> EXERCISE INSTRUCTIONS: Please transcribe the data that follows without the pictures, keeping every word the same.

====== DATA UNDER STUDY

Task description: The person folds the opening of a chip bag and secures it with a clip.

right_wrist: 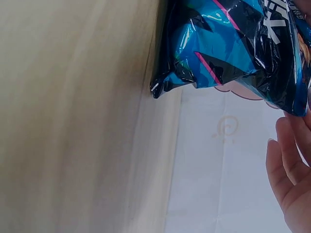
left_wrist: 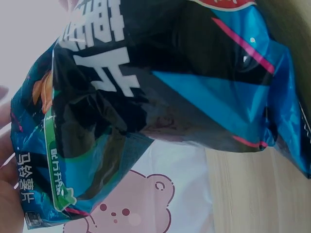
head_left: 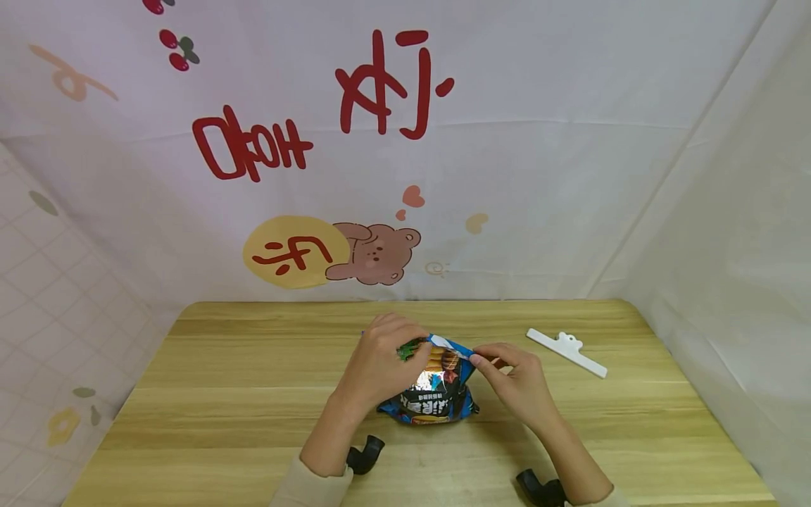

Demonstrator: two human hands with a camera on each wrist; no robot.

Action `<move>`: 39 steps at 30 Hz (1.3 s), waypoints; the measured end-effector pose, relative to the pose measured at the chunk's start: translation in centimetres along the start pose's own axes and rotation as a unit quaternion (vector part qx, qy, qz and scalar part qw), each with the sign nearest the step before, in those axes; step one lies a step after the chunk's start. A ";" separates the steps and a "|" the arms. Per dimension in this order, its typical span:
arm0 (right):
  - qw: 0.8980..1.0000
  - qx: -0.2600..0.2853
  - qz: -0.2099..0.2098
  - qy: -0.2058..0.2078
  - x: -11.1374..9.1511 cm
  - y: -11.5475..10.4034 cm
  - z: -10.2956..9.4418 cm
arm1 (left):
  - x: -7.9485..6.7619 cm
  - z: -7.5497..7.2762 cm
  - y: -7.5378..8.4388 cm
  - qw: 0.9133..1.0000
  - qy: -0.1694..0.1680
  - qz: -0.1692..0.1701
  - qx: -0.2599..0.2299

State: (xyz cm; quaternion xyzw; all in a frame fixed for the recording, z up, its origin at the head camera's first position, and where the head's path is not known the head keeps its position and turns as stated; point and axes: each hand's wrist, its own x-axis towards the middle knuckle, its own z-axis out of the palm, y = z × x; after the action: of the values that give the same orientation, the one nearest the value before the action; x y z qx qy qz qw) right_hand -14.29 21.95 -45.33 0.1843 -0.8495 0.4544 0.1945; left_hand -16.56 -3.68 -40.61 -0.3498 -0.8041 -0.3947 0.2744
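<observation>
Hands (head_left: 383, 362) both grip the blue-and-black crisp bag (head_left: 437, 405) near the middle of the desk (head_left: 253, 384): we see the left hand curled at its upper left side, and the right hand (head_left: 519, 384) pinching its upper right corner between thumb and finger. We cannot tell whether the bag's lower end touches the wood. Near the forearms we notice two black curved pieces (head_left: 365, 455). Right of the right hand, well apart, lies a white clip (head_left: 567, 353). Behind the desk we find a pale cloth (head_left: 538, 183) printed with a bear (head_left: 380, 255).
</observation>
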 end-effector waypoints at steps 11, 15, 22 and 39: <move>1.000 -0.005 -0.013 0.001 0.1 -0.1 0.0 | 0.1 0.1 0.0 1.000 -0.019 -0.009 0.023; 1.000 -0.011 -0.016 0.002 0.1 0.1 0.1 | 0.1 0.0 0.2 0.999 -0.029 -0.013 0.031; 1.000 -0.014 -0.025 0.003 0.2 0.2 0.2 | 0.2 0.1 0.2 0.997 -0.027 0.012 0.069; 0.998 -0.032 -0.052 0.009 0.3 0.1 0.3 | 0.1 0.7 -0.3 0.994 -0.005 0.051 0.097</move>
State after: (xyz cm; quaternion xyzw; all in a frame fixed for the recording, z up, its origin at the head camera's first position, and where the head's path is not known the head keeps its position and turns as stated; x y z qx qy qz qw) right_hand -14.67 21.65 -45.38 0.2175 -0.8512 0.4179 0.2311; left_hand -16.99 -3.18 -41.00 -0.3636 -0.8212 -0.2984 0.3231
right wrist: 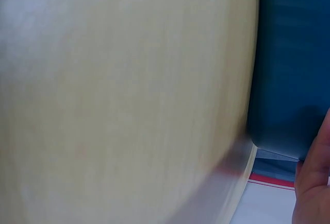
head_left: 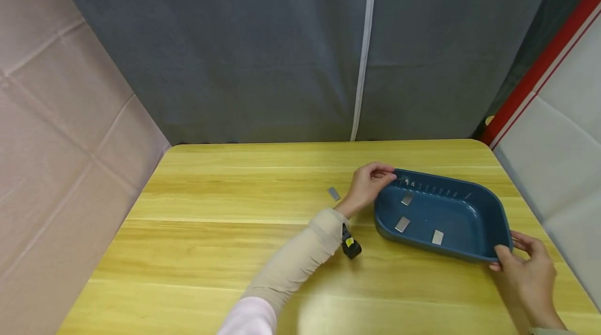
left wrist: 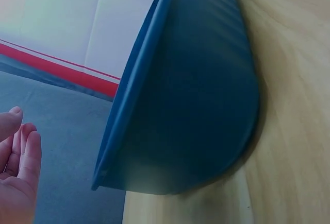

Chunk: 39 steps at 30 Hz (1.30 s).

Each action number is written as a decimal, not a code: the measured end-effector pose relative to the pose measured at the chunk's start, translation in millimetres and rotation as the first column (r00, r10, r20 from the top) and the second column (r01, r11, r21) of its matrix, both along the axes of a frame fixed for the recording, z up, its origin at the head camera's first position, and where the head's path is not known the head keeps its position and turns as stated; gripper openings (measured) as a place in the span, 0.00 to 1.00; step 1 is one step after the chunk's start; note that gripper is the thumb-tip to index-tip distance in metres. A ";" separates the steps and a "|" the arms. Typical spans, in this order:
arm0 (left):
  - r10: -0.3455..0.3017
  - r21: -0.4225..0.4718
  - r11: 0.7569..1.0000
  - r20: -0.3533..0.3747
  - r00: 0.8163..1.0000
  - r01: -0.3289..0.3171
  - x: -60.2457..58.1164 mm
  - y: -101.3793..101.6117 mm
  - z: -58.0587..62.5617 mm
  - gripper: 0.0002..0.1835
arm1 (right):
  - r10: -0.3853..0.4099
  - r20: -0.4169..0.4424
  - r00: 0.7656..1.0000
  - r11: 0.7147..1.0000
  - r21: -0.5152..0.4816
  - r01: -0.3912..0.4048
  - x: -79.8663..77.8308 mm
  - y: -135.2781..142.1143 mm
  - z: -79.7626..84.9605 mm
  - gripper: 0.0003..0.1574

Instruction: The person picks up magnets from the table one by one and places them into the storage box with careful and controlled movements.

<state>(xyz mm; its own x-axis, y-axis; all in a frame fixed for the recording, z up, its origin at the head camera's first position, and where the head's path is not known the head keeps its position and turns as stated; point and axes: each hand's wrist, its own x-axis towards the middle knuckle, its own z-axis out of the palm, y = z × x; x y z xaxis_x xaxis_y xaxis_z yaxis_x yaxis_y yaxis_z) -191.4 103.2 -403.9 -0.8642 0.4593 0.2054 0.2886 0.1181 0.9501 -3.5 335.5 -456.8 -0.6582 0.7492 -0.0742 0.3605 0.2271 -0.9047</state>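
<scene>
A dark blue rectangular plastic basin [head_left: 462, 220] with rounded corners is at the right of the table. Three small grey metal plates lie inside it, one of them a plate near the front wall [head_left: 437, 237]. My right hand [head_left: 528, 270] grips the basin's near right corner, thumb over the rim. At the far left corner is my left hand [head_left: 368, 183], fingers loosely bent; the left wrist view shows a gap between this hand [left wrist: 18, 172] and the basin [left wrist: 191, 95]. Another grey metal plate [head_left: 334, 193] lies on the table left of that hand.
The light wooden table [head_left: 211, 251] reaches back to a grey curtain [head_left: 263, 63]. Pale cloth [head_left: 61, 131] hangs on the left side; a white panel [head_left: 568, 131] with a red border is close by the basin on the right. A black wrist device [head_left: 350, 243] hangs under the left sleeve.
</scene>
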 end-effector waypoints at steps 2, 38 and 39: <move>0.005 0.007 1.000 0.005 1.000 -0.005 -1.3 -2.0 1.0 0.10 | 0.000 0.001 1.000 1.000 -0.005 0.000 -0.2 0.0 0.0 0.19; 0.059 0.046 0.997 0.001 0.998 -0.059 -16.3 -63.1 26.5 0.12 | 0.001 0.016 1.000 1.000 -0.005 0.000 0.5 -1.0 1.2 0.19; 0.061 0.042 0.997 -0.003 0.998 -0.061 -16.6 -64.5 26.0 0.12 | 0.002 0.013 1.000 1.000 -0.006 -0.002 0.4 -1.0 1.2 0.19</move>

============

> THE COMPLETED TASK:
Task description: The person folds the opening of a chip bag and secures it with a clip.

right_wrist: 
left_wrist: 
head_left: 

Demonstrator: two human hands with a camera on each wrist; no robot.

Action `<move>`: 39 steps at 30 Hz (1.3 s), waypoints; the measured end-effector pose, relative to the pose measured at the chunk's start: translation in centimetres along the start pose's own axes and rotation as a unit quaternion (vector part qx, qy, qz and scalar part qw), each with the sign nearest the step before, in those axes; step one lies a step after the chunk's start. A ";" separates the steps and a "|" the arms. Per dimension in this order, its typical span:
arm0 (right):
  - qw: 0.8980..1.0000
  - qx: -0.2600..0.2853
  - qz: -0.2099..0.2098
  - qy: -0.2058..0.2078
  - x: -11.1374..9.1511 cm
  - y: -11.5475..10.4034 cm
  - z: -10.2956..9.4418 cm
arm1 (left):
  - x: -7.9485..6.7619 cm
  - z: -7.5497..7.2762 cm
  - y: -7.5378..8.4388 cm
  - qw: 0.9133..1.0000
  - qy: -0.1694..0.1680
  - qz: -0.1692..0.1701
  - qx: -0.2599..0.2299

State: (xyz cm; quaternion xyzw; all in a frame fixed for the recording, z up, its origin at the head camera's first position, and where the head's path is not known the head keeps its position and turns as stated; point and axes: each hand's wrist, its own x-axis towards the middle knuckle, its own z-axis out of the palm, y = z × x; after the action: of the values that give the same orientation, the one nearest the value before the action; x y z qx qy qz qw) right_hand -14.29 21.95 -45.33 0.1843 -0.8495 0.4544 0.1945; left_hand -16.56 -3.68 -40.61 -0.3498 -0.8041 -0.3947 0.2744
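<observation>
Hands (head_left: 383, 362) both grip the blue-and-black crisp bag (head_left: 437, 405) near the middle of the desk (head_left: 253, 384): we see the left hand curled at its upper left side, and the right hand (head_left: 519, 384) pinching its upper right corner between thumb and finger. We cannot tell whether the bag's lower end touches the wood. Near the forearms we notice two black curved pieces (head_left: 365, 455). Right of the right hand, well apart, lies a white clip (head_left: 567, 353). Behind the desk we find a pale cloth (head_left: 538, 183) printed with a bear (head_left: 380, 255).
</observation>
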 end-effector waypoints at steps 11, 15, 22 and 39: <move>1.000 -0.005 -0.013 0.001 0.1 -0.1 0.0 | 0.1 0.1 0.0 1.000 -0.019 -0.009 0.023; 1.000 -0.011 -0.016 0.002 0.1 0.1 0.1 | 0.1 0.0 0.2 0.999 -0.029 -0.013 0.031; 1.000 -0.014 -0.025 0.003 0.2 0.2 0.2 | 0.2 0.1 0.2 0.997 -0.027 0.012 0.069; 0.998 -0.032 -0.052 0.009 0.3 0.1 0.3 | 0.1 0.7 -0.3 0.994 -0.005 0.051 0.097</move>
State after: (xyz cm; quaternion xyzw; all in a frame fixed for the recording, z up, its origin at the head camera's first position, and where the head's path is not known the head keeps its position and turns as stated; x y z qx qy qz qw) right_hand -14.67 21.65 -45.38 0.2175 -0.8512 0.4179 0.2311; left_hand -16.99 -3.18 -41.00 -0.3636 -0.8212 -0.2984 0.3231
right wrist: 
head_left: 
left wrist: 

Chunk: 39 steps at 30 Hz (1.30 s).

Each action number is written as a decimal, not a code: the measured end-effector pose relative to the pose measured at the chunk's start, translation in millimetres and rotation as the first column (r00, r10, r20 from the top) and the second column (r01, r11, r21) of its matrix, both along the axes of a frame fixed for the recording, z up, its origin at the head camera's first position, and where the head's path is not known the head keeps its position and turns as stated; gripper openings (measured) as a place in the span, 0.00 to 1.00; step 1 is one step after the chunk's start; note that gripper is the thumb-tip to index-tip distance in metres. A ";" separates the steps and a "|" the arms. Typical spans, in this order:
arm0 (left):
  - r10: -0.3455..0.3017
  - r21: -0.4225..0.4718
  - r11: 0.7569..1.0000
  - r20: -0.3533..0.3747
  - r00: 0.8163..1.0000
  - r01: -0.3289..0.3171
  - x: -60.2457..58.1164 mm
  - y: -101.3793..101.6117 mm
  - z: -58.0587..62.5617 mm
  - gripper: 0.0002..0.1835
arm1 (right):
  - r10: -0.3853..0.4099
  - r20: -0.4169..0.4424
  - r00: 0.7656..1.0000
  - r11: 0.7147..1.0000
  - r21: -0.5152..0.4816
  - r01: -0.3912..0.4048
  - x: -79.8663..77.8308 mm
  - y: -135.2781..142.1143 mm
  - z: -79.7626..84.9605 mm
  - gripper: 0.0003..0.1574

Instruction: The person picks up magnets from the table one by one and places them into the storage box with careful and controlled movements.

<state>(xyz mm; its own x-axis, y-axis; all in a frame fixed for the recording, z up, its origin at the head camera's first position, and where the head's path is not known the head keeps its position and turns as stated; point and axes: each hand's wrist, its own x-axis towards the middle knuckle, its own z-axis out of the palm, y = z × x; x y z xaxis_x xaxis_y xaxis_z yaxis_x yaxis_y yaxis_z) -191.4 103.2 -403.9 -0.8642 0.4593 0.2054 0.2886 0.1181 0.9501 -3.5 335.5 -456.8 -0.6582 0.7492 -0.0742 0.3605 0.2271 -0.9047</state>
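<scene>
A dark blue rectangular plastic basin [head_left: 462, 220] with rounded corners is at the right of the table. Three small grey metal plates lie inside it, one of them a plate near the front wall [head_left: 437, 237]. My right hand [head_left: 528, 270] grips the basin's near right corner, thumb over the rim. At the far left corner is my left hand [head_left: 368, 183], fingers loosely bent; the left wrist view shows a gap between this hand [left wrist: 18, 172] and the basin [left wrist: 191, 95]. Another grey metal plate [head_left: 334, 193] lies on the table left of that hand.
The light wooden table [head_left: 211, 251] reaches back to a grey curtain [head_left: 263, 63]. Pale cloth [head_left: 61, 131] hangs on the left side; a white panel [head_left: 568, 131] with a red border is close by the basin on the right. A black wrist device [head_left: 350, 243] hangs under the left sleeve.
</scene>
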 end-effector waypoints at steps 2, 38 and 39: <move>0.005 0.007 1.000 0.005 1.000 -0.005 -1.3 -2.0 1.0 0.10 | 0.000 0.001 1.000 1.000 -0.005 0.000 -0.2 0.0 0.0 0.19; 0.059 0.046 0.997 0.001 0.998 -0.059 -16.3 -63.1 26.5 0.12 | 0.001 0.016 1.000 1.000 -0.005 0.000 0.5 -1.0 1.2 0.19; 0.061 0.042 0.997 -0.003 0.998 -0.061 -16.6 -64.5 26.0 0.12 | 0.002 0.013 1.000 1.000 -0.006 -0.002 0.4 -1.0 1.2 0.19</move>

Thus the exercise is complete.